Seems a bit arbitrary to me. There doesn't seem to be any technological reason to prevent it, just a "HDR should be eye searing" philosophy.

Well there is.

 

As i explained, flickering the backlight , which is what ELMB is, reduces brightness. If brightness is reduced you cant get HDR, High Dynamic range is the difference between the brightest part and darkest part of an image, if brightness cant get ...bright.., u cant have HDR.

Having a HDR signal sent to a display incapable of producing HDR is pointless, ull end up with massive amounts of clipping which will look worse than an SDR signal.

 

By definition, HDR is more or less 'eye searing' ..its the point of HDR, to enable high brightness and low darkness.
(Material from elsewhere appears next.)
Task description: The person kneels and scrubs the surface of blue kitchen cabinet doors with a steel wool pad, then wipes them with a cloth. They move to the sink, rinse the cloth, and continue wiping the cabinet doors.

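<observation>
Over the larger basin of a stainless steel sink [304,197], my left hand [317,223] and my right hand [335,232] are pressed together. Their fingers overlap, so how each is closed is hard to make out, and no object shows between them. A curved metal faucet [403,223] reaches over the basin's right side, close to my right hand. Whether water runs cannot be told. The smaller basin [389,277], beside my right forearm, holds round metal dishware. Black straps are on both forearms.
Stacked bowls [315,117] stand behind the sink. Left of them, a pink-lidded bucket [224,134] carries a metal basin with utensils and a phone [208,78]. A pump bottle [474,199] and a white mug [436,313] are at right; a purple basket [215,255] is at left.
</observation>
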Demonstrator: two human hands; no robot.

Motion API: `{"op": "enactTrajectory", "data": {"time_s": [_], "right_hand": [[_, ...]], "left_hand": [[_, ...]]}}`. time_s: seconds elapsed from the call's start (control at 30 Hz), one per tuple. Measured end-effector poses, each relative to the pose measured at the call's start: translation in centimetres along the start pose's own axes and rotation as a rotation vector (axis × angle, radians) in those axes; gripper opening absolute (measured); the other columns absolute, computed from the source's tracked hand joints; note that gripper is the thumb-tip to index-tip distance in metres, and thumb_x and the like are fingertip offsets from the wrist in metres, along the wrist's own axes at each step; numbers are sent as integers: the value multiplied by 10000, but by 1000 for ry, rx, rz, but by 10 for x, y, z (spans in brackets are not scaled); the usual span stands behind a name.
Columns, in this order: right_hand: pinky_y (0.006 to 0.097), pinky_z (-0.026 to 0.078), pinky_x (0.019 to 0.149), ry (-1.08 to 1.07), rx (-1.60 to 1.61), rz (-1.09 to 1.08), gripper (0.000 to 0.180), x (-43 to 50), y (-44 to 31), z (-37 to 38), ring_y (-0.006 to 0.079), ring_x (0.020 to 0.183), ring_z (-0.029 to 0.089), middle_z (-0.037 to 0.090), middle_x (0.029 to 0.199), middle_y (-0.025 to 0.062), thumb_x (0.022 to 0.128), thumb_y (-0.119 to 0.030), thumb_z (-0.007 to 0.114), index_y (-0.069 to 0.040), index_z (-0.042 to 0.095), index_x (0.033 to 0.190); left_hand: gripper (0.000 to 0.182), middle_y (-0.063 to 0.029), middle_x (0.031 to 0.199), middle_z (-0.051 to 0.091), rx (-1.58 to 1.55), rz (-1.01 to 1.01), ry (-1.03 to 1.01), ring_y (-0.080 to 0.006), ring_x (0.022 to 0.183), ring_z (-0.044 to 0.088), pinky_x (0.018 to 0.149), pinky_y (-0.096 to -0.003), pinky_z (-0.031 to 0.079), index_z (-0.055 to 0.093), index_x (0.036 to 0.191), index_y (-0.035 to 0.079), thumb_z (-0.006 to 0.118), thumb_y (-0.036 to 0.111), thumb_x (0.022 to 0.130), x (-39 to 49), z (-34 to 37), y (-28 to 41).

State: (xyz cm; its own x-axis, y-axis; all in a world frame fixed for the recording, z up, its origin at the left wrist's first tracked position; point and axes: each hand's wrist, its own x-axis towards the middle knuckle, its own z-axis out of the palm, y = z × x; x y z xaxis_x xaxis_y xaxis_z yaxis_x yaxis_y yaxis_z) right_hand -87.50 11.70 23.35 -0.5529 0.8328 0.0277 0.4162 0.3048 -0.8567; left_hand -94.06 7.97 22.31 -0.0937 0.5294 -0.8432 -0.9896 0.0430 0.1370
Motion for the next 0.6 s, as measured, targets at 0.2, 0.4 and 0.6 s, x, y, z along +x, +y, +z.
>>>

HDR tries to replicate real life, if u try looking at the sun (dont) ..well THATS eye searing ..HDR tries to emulate that by making bright objects like suns, as bright as possible.

If you play a game walking through a dark dense forest then come to a clearing into bright sunshine, in a real life setting ur eyes need time to adjust, you squint as initially its to bright for you. Games currently 'fake' this by slowly increasing the brightness of that scene. With HDR you wouldnt need to do that as your eyes will do that in real life as the display immediately goes from dim dark scene to ..as you say,, 'eye searing' brightness. HDR will likely never get dangerously bright, uncomfortably bright sure ..but that would be the entire point of those scenes.

 

SDR is the opposite, if you dont want 'eye searing' what ur looking for is SDR, a standard range from brightest part to darkest part.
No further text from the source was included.